Beneath this line are the data; copy exactly the part of them that opens with the line containing "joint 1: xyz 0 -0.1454" and closes with the line containing "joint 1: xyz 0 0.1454", and only that part.
==== Material provided ====
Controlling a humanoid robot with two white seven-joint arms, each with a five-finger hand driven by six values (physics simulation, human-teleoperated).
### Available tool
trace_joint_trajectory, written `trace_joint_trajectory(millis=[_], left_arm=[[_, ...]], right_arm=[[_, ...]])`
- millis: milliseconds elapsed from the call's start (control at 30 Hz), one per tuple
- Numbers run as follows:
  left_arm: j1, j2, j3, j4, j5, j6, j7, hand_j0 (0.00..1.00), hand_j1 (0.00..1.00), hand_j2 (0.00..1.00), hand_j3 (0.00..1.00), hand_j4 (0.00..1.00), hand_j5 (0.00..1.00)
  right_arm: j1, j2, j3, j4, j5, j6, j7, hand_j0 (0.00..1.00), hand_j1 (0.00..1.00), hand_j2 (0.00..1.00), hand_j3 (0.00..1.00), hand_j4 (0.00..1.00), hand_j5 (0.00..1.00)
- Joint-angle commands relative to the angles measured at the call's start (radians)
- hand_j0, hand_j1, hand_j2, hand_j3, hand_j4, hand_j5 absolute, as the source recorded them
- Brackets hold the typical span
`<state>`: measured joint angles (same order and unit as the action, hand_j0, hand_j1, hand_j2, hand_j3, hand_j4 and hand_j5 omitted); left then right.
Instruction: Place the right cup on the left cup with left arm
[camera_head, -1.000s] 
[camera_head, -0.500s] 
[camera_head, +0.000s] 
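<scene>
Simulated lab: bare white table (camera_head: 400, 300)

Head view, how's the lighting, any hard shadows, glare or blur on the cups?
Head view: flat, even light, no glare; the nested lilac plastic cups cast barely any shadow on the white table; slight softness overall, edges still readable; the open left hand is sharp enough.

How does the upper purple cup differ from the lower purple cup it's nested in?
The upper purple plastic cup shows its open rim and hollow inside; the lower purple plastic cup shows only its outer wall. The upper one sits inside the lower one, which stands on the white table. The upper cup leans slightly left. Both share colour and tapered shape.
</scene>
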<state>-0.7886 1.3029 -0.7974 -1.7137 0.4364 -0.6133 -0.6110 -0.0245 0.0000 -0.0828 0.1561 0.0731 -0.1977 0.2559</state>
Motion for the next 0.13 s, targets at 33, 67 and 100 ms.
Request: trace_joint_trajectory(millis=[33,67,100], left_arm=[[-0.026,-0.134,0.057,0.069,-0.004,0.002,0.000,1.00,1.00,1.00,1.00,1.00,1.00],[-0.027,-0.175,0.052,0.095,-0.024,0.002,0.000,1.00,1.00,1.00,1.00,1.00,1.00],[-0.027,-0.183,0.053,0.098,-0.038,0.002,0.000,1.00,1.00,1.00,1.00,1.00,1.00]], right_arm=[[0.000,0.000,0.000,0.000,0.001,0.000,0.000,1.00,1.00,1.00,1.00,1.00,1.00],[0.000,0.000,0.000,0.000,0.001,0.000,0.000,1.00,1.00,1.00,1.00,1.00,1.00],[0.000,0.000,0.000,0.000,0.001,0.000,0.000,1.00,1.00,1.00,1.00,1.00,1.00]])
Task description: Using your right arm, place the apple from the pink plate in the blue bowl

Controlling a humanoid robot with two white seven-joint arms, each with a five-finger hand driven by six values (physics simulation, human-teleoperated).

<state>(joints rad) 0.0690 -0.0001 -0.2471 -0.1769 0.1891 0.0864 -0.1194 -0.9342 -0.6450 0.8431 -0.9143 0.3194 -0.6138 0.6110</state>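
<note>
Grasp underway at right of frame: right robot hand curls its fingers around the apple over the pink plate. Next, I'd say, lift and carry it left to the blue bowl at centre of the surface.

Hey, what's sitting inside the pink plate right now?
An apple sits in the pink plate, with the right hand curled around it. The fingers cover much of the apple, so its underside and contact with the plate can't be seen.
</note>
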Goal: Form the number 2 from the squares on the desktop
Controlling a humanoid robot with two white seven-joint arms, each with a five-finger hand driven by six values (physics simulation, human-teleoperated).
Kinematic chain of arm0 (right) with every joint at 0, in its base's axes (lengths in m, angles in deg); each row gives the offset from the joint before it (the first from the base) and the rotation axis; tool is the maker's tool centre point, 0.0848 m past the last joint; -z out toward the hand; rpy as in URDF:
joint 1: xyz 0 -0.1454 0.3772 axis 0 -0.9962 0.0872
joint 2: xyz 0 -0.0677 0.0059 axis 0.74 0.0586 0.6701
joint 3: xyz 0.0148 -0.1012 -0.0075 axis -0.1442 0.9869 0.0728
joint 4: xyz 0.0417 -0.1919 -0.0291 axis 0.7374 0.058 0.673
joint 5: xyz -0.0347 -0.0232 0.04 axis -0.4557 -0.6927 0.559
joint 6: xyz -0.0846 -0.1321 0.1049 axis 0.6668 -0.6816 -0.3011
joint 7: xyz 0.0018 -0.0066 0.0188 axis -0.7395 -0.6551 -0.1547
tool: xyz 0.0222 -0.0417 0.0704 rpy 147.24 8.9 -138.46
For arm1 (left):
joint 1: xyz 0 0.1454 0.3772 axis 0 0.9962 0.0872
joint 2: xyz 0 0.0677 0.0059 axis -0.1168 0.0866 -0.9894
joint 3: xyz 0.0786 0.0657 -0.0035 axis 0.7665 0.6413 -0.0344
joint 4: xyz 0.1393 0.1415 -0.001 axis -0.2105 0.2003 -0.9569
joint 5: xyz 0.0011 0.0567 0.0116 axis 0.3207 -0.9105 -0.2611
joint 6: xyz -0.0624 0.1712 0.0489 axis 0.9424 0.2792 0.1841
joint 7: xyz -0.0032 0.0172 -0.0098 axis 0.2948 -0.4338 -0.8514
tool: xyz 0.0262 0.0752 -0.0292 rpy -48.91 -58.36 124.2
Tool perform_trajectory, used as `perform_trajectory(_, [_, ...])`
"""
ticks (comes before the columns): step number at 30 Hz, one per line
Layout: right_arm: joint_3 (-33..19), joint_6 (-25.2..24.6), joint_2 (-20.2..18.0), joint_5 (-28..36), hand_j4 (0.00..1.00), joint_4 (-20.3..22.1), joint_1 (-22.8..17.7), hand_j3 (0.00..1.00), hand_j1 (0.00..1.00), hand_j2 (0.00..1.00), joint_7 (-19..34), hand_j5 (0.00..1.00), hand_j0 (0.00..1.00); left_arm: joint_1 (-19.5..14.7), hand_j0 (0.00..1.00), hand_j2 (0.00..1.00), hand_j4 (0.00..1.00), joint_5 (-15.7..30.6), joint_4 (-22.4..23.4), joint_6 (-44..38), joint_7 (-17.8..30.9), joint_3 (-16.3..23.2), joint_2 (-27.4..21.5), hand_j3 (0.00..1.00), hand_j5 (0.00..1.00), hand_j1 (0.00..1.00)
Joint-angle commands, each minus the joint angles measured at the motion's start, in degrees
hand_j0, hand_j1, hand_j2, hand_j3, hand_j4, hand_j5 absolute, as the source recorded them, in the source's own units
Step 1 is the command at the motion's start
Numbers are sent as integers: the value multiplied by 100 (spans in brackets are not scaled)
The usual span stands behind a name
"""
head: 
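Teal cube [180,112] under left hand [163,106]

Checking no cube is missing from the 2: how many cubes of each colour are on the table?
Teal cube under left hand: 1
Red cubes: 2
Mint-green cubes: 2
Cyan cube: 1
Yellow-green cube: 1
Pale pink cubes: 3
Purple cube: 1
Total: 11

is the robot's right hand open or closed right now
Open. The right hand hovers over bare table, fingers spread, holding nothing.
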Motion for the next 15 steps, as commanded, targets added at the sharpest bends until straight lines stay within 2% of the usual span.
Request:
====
▸ Answer section
joint 1: xyz 0 -0.1454 0.3772 axis 0 -0.9962 0.0872
joint 2: xyz 0 -0.0677 0.0059 axis 0.74 0.0586 0.6701
joint 3: xyz 0.0148 -0.1012 -0.0075 axis -0.1442 0.9869 0.0728
joint 4: xyz 0.0417 -0.1919 -0.0291 axis 0.7374 0.058 0.673
joint 5: xyz -0.0347 -0.0232 0.04 axis -0.4557 -0.6927 0.559
joint 6: xyz -0.0846 -0.1321 0.1049 axis 0.6668 -0.6816 -0.3011
joint 7: xyz 0.0018 -0.0066 0.0188 axis -0.7395 -0.6551 -0.1547
tool: xyz 0.0222 -0.0417 0.0704 rpy 147.24 8.9 -138.46
For arm1 (left):
joint 1: xyz 0 0.1454 0.3772 axis 0 0.9962 0.0872

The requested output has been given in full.